Exercise goal :: With both ends included, repeat exactly the lines of the entries below from the one containing "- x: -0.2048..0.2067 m" down to the one containing "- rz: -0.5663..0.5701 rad", and no others.

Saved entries
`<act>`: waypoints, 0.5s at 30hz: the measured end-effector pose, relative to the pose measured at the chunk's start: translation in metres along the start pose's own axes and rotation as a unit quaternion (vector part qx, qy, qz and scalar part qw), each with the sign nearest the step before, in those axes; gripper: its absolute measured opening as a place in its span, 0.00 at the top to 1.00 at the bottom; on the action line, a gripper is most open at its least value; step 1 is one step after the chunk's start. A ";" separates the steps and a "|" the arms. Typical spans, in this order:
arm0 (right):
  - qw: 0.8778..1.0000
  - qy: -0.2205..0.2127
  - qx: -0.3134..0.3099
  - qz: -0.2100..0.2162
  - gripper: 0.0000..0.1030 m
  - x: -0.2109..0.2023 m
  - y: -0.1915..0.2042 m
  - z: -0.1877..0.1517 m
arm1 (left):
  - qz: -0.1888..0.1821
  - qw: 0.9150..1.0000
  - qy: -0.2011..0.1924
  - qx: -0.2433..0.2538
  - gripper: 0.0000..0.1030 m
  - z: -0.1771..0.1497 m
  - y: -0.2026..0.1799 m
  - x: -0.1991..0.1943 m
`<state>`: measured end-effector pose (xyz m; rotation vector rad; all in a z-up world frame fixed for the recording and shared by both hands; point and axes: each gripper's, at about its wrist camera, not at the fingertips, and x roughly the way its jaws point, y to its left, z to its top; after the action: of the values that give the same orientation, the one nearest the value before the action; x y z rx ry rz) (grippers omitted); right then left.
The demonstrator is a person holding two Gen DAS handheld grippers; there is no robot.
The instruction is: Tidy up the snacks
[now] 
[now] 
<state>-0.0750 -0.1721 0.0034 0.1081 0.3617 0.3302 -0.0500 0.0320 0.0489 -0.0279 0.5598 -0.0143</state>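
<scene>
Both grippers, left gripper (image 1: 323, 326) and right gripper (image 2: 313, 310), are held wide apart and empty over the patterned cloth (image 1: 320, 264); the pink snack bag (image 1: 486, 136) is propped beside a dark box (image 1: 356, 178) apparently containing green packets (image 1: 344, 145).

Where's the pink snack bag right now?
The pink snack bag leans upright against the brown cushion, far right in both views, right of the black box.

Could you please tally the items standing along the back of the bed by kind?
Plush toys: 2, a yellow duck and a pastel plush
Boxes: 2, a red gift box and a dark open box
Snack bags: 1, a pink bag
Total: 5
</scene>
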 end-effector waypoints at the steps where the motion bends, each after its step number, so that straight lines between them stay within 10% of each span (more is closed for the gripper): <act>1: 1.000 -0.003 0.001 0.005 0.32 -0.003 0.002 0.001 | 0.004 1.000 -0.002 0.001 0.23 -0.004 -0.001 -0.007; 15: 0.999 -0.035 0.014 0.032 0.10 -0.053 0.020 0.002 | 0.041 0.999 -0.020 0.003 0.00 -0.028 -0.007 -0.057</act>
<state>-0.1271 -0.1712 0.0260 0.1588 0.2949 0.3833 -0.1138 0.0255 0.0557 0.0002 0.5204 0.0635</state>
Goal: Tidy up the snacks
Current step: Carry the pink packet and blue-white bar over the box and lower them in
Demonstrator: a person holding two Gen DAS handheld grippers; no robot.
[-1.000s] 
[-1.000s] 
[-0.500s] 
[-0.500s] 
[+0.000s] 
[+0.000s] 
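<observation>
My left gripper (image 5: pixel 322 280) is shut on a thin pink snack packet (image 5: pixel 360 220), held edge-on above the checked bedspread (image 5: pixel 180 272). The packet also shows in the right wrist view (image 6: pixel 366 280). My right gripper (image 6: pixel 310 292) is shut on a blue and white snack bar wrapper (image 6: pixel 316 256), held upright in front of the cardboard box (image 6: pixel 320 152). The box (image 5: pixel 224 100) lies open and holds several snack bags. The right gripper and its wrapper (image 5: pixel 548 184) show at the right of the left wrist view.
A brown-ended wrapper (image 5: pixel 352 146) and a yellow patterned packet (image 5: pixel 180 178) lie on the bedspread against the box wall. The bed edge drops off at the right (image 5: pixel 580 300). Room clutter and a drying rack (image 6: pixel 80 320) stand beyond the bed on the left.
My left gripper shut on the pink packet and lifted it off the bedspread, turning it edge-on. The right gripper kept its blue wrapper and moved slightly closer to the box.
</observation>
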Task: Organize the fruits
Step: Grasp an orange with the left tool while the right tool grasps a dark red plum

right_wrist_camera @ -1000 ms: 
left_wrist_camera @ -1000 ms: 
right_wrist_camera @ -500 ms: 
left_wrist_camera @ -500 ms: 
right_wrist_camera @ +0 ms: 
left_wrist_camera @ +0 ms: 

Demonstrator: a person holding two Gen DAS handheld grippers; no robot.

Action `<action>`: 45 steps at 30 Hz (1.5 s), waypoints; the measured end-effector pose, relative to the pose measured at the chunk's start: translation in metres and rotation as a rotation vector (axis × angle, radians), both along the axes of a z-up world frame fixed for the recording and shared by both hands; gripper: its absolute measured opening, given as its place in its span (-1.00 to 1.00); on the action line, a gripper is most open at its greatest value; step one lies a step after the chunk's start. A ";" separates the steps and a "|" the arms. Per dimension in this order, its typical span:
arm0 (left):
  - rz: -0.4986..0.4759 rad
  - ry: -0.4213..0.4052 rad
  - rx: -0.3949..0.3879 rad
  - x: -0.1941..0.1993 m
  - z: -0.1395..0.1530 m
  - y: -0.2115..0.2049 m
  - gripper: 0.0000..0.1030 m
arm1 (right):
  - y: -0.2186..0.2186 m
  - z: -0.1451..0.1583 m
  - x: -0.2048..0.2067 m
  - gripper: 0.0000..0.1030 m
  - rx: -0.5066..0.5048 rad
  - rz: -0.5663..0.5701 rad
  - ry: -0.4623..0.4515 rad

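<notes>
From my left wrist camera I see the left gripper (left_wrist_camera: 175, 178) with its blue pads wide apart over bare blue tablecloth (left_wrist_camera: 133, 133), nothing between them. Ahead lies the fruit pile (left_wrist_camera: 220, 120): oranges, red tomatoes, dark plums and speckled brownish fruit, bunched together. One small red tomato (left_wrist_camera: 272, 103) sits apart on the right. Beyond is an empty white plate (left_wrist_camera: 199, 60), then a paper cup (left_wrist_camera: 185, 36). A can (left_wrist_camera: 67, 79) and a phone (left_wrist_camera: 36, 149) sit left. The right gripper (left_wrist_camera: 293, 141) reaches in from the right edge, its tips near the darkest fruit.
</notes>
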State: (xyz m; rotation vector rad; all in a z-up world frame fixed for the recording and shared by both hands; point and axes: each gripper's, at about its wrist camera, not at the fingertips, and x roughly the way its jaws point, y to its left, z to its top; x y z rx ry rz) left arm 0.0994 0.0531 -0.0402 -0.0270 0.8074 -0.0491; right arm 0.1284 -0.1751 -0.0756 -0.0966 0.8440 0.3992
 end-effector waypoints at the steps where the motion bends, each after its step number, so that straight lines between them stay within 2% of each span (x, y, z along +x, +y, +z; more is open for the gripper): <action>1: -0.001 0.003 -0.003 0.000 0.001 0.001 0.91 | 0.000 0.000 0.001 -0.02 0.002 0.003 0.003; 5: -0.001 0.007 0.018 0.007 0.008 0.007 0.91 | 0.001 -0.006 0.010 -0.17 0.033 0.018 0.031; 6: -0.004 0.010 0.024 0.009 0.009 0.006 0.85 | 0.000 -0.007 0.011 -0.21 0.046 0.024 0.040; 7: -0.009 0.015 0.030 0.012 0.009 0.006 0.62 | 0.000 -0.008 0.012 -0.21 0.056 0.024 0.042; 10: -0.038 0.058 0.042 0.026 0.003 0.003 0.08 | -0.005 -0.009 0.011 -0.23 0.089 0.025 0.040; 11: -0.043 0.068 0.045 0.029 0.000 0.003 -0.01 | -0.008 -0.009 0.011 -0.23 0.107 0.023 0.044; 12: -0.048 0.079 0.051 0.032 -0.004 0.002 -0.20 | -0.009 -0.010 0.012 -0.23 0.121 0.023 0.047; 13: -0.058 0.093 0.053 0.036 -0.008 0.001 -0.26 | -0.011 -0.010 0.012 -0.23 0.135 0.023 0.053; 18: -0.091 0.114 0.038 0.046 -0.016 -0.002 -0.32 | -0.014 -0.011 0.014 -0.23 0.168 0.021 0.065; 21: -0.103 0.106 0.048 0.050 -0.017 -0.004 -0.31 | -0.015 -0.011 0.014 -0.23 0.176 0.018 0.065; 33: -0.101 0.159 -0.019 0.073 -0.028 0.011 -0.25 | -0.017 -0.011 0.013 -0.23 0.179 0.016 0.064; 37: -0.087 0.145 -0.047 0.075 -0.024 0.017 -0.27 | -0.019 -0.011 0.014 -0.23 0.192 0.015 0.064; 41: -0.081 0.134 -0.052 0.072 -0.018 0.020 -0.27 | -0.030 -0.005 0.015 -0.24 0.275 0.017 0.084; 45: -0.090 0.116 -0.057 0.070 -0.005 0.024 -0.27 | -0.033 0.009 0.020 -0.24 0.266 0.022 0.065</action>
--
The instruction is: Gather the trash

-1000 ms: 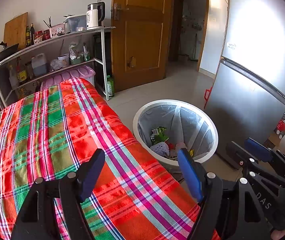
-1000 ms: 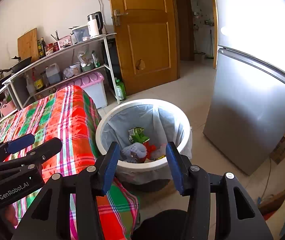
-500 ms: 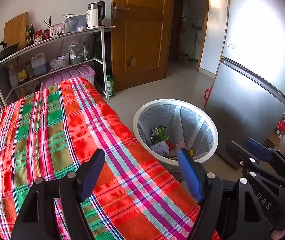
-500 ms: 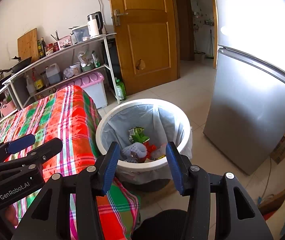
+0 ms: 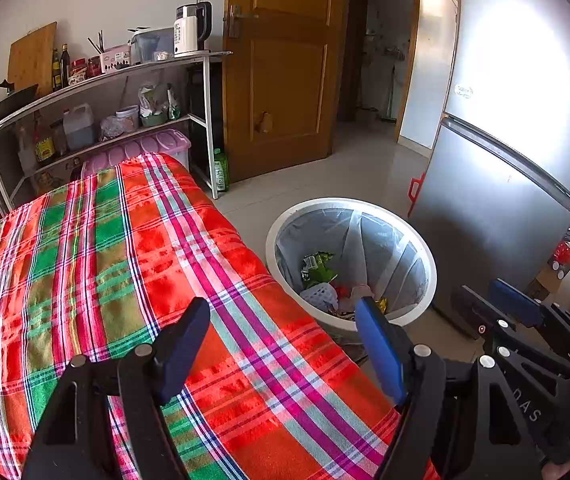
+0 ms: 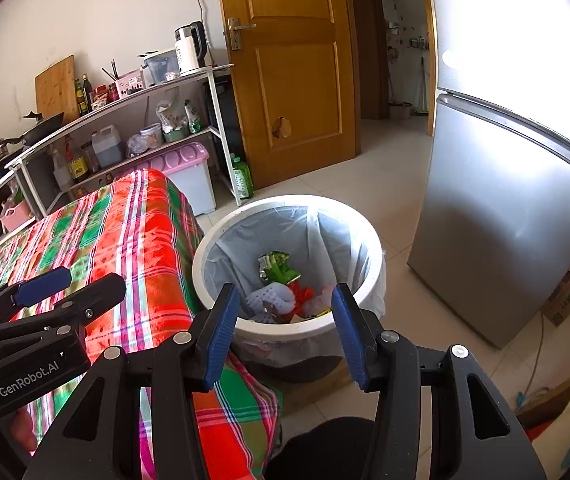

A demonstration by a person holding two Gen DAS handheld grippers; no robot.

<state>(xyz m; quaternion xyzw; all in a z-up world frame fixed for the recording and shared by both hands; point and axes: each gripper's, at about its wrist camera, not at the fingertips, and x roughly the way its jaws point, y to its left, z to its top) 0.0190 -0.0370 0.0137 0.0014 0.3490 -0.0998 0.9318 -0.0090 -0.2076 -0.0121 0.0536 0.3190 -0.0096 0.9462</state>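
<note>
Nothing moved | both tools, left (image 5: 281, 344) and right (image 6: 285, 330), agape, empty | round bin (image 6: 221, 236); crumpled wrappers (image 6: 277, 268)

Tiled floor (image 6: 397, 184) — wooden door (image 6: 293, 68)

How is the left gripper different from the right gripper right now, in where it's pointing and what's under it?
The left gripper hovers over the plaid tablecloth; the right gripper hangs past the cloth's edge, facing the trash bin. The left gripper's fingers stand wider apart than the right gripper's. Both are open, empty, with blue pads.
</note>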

Exercise solution ::
  - x: -0.2048..0.2067 m
  - gripper: 0.0000..0.1030 m
  - rx: -0.5066..0.5048 rad
  - rz: -0.5663..0.5701 rad

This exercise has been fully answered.